McEwan's Imports: focus on customers and costs
- Published
Ross McEwan's appearance at the Scottish Parliament at its annual business conference on Friday signalled another attempt by the Royal Bank of Scotland to get on to the front foot.
The chief executive continued his immediate predecessor's humility, the appeal to be worthy of the British public's trust after the bailout and the responsibility to pay its dues.
It came with a renewed attempt to get on to the front foot with a focus on the consumer.
It doesn't help that the reduced risk on the balance sheet has been replaced, at least to some extent, by the uncertain future costs of litigation and penalties for allegedly rigging markets and mis-selling.
American accounting rules allow US banks to put money aside for what's coming, but UK rules require RBS and others to hold back with provisions until the bills come in. That makes the front foot harder to get to.
And so it makes it harder to see when RBS will be in shape for the UK government to start selling its 81% stake. The announcement, earlier this month, that £38bn of unwanted 'bad' assets are to be ring-fenced for selling off with rather more urgency than under Stephen Hester's leadership. That could take three years, and all those litigation and 'conduct issues' could rumble at least that long.
Off the high street
With that backdrop, Ross McEwan came to Holyrood as a public forum in which to send the message as clearly that the new management is emphasising customers, customers and then customers.
Any business can claim that. The Kiwi chief executive is the first RBS boss to have made it happen, as head of retail. That used to be described as 'high street banking'.
But although he worded it carefully, that's not where he sees the future. Yes, he said, branches will be the places to go for specific services, such as advice. It will still be necessary to eyeball the bank manager, sometimes.
But with a 30% drop in in-branch transactions in only three years, the bank is preparing the ground for some messages that may look unpalatable to the MSPs Mr McEwan was addressing. People like to know branches are there, and employing local people, even if they rarely go into them.
So the other part of the story is following customers to where they are, and at the times they want. It turns out that is often with their breakfast. With one billion mobile log-ins so far, they've got plenty data to show it's around 8am that people are most often checking their balances and making payments.

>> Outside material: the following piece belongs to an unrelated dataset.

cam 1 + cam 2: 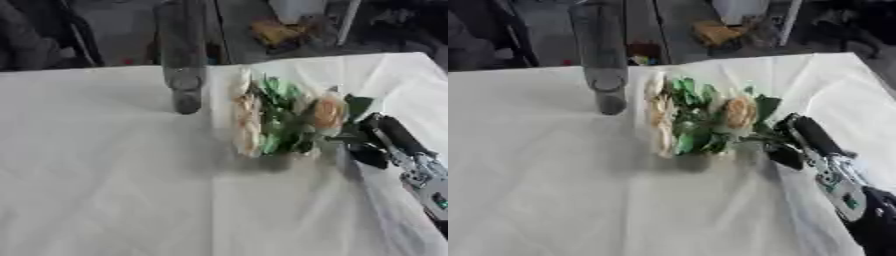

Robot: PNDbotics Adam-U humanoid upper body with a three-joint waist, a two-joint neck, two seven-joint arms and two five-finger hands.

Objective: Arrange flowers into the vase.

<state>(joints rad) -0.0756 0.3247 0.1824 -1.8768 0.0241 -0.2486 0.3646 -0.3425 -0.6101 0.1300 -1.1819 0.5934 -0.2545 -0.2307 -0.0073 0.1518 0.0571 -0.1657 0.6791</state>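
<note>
A tall grey vase (184, 75) stands upright on the white tablecloth, left of the flowers. The bunch of flowers (284, 117) lies on the cloth: cream blooms (248, 125) on its left, green leaves in the middle, a peach rose (739, 112) on its right. My right hand (802, 142) comes in from the lower right, black fingers (394, 132) above and thumb below, closed on the green stems at the bunch's right end. The stems' ends are hidden inside the hand. My left hand shows in neither view.
The white cloth (114, 175) covers the whole table, with creases running across it. Behind the far edge are a dark floor, chair legs and a yellowish object (276, 31).
</note>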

Putting more bank facilities into railway stations was one of the ideas McEwan was punting. That's where the footfall is. And the new generation of machines being devised between the RBS innovation team in Edinburgh and NCR's automated teller machines (ATMs) in Dundee are intended to provide a familiar digital face.
Whereas the bank presents numerous faces to online, mobile, ATM transactions, the new machines should look identical wherever you go. And with the familiar, they come with security measures which recognise your behaviour in keying your passwords and codes. Anything unusual, and the data tells the machine to tell the bank that it should be wary.
Fundamental review
This customer focus is intended also to bear down on the time it takes to open accounts, and to get loan applications handled.

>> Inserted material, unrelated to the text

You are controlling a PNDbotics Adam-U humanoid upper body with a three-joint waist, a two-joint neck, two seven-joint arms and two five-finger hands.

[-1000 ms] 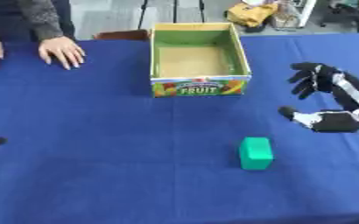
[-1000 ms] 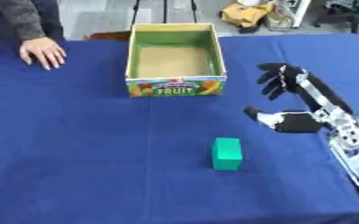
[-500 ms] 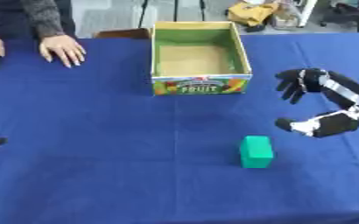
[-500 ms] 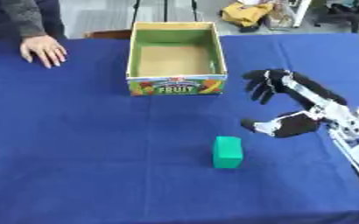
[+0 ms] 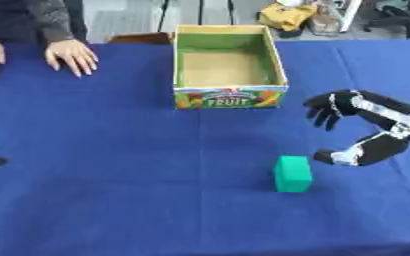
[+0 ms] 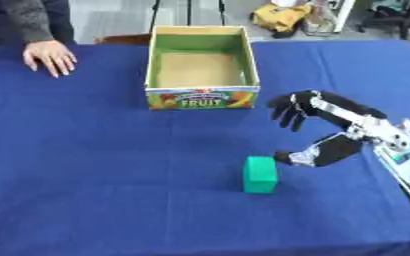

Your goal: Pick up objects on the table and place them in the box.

But I'm told it will also come with a bearing down on costs and on what makes money. If the top priority is to provide what customers want, then an equal priority is to focus on what they're willing to pay for. Expect the 'free' current account to come under more pressure to reform into a fee-based one, with bells and whistles attached.
The cost:income ratio at RBS - a key indicator watched by all banks - remains above comparable operations. With operating expenses above £17bn last year, the ratio ran to 63%. The target has been to get it down to 55%.
You could achieve that with higher income, but prospects for that are constrained by an uncertain recovery with low interest rates. So having shed around a quarter of RBS staff in the past five years, it looks like there's a lot more where that came from. If income isn't going to grow, a rough calculation of the most recent ratio makes it look like £2bn further cuts to get towards that 55% target.
In February, it will be five years since Stephen Hester reported losses of £24bn, an unenvied British record. The message on the 'fundamental review' being prepared with the new chief executive's first full-year results also looks like it will be challenging, but in some very different ways.